In 2015, Zediker founded NUBURU, Inc., his third company. NUBURU developed the first-to-market class of high-power, high-performance blue lasers that led the transformation to a world of high-speed, high-quality metal machining and processing. The AO-150 is NUBURU’s first product, and it is a finalist for this year’s PRISM Award because of its advancement in using visible lasers for welding.
Zediker is a member of the University of Illinois Physics Advisory Board, helping with strategic development for the department. He collaborated with Illinois Prof. J.J. Coleman and his students in the Department of Electrical and Computer Engineering to write and publish more than a dozen papers between 2001 and 2004. He has edited 16 conference proceedings and published more than 200 journal papers and articles. Zediker has authored 70 patents and has 20 additional patents pending. He is also a member of several professional organizations.

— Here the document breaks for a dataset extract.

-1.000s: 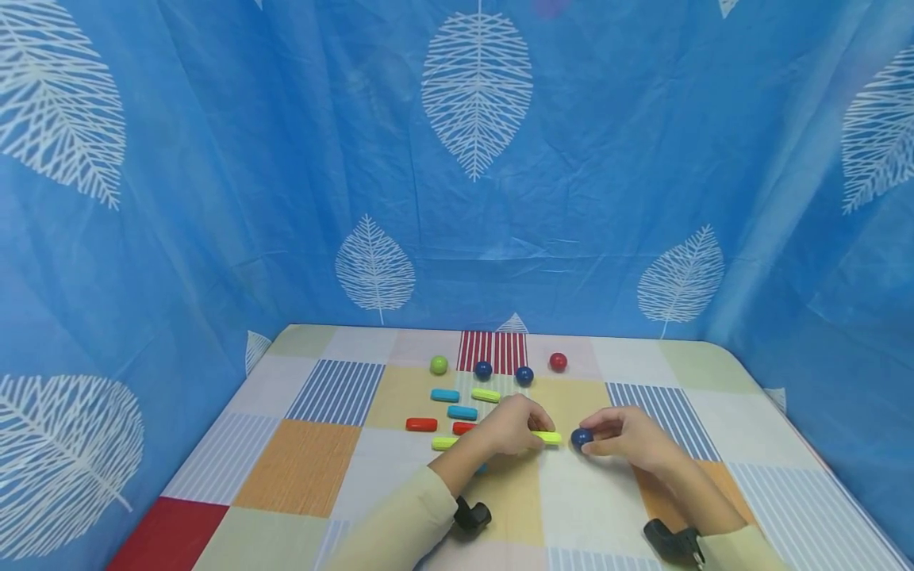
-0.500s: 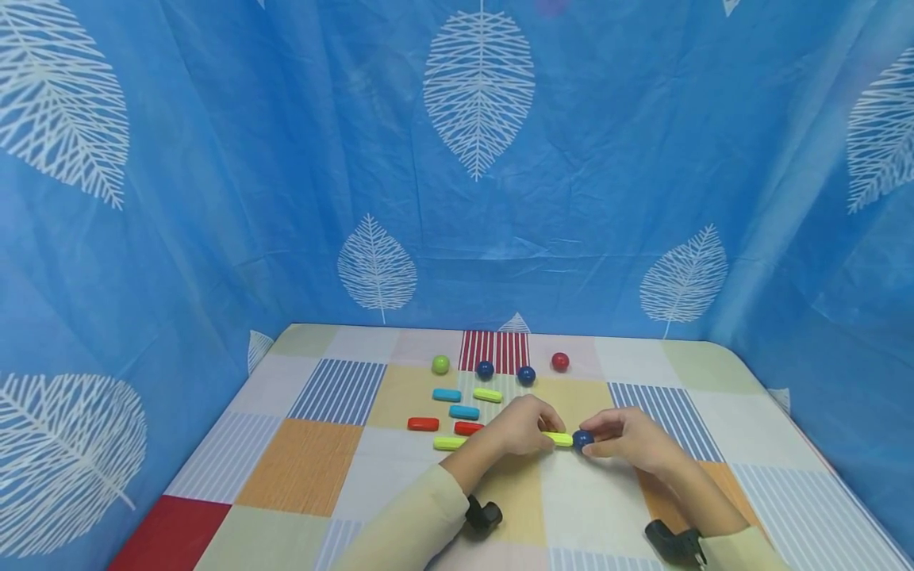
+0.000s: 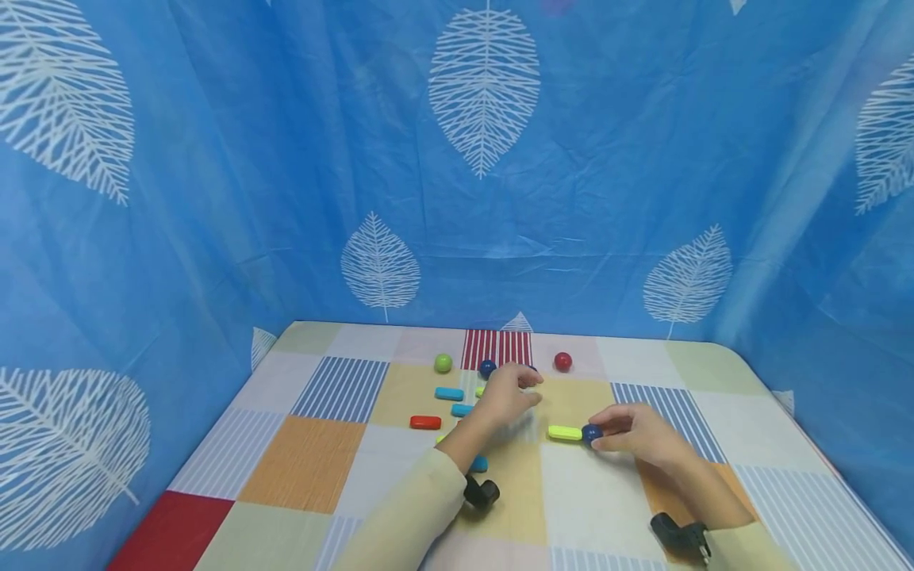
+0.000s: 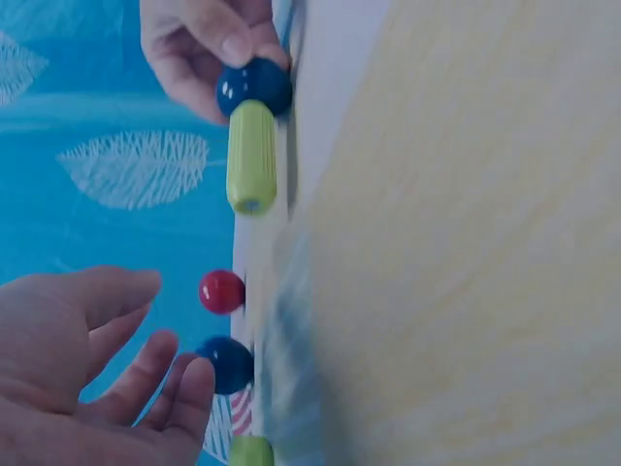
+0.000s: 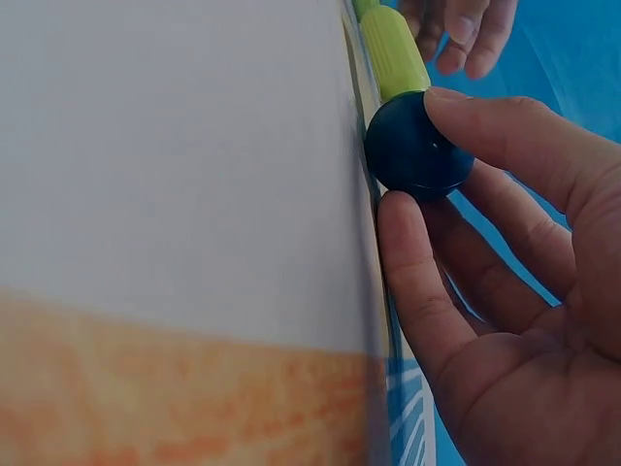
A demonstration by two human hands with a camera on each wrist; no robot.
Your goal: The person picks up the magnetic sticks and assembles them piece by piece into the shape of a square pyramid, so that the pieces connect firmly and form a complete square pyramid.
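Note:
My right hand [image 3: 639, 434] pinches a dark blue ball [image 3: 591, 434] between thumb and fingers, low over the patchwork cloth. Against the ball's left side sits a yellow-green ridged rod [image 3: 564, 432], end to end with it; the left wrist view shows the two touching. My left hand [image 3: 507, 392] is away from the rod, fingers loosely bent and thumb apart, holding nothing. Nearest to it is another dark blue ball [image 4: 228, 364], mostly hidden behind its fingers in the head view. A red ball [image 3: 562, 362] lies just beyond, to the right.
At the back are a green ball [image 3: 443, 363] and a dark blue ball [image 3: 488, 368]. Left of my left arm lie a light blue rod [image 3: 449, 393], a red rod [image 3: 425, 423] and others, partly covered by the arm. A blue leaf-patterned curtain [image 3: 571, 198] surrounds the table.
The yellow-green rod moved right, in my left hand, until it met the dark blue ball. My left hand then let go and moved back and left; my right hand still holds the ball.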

In addition to having earned master’s and PhD degrees from NPRE in 1983 and 1984, respectively, Zediker earned a bachelor’s degree in 1978 from Engineering Physics at Illinois.
Kotek is being cited “for his dedication in shaping U.S. energy policy, and for his steadfast advocacy of the responsible use of nuclear power.”
As the vice president for policy development and public affairs at the Nuclear Energy Institute (NEI), Kotek is responsible for providing policy and public affairs leadership on financial, economic, tax, electricity market, and environmental issues related to the nuclear energy industry.
He began his career with the U.S. Department of Energy in 1989, where he managed a variety of nuclear energy research and production programs. Kotek joined Argonne National Laboratory-West in 1999, and in 2002, he was selected as the American Nuclear Society’s Glenn T. Seaborg Congressional Fellow. He worked under Sen. Jeff Bingaman (D-NM), who was the Chairman of the Senate Energy and Natural Resource Committee. After completing the fellowship, Kotek returned to the Department of Energy, serving as Deputy Manager of DOE’s Idaho Operations Office. In this role, he was responsible for federal management of the newly-formed Idaho National Laboratory.
In 2007, Kotek became the managing partner of the Gallatin Public Affairs office in Boise, Idaho. He advised energy, natural resources, and other clients facing complex communication and government relations challenges. During this time, from 2010-2012, he served as staff director to the Blue Ribbon Commission on America’s Nuclear Future, which recommended a new strategy for managing nuclear waste in the United States. And in 2012, Kotek was named to the Governor of Idaho’s Leadership in Nuclear Energy Commission.
In January 2015, Kotek was appointed to the position of principal deputy assistant secretary for the Department of Energy Office of Nuclear Energy. Later that year, in October 2015, President Barack Obama appointed Kotek to serve as assistant secretary for nuclear energy, which is the country’s top nuclear energy office. In 2017, he was honored with the NPRE Distinguished Alumni Award.
In addition to earning a bachelor’s degree from NPRE in 1989, Kotek earned a Master’s of Business Administration from the University of Maryland in 1995.